Monday, November 13, 2000

Health-care costs reduced with informed decision-making

10 Ways to Cut Health-Care Costs Right Now - Yahoo! Finance:

"9. Let Well-Informed Patients Decide

When Floyd 'Jack' Fowler Jr. holds focus groups of heart patients, he's amazed at their misplaced faith in the benefits of medical procedures. 'They all think they'll die if they don't have bypass surgery or angioplasty,' says Fowler -- even though studies show that both procedures extend lives or prevent heart attacks in only a tiny minority of especially sick patients. But hardly anyone knows this, he says.
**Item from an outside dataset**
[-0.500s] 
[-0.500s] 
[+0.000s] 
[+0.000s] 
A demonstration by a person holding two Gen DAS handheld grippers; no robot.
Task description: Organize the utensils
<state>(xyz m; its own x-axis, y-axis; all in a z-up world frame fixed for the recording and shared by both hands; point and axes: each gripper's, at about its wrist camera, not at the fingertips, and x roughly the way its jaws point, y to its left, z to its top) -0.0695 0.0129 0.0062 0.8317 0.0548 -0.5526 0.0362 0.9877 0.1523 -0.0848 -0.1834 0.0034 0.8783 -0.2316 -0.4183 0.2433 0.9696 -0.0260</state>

Fowler's nonprofit Foundation for Informed Medical Decision Making has sought for years to give patients both that knowledge -- and a choice. The idea is to explain thoroughly to people the benefits and risks of medical procedures they may be facing. At the Spine Center at Dartmouth-Hitchcock Medical Center, for example, patients with back problems are shown a video that walks them through various procedures and provides data showing that outcomes are similar whether or not they have surgery. Once the program started, spinal surgery rates dropped 30%.


So far, shared decision-making efforts reach only a small number of patients. But given that as much as 37% of health spending is wasted on unnecessary care, the idea is catching on. Washington State passed the nation's first law two years ago encouraging informed decision-making, and other states are expected to follow, says Dr. Lance Lang, senior medical director at Health Dialog."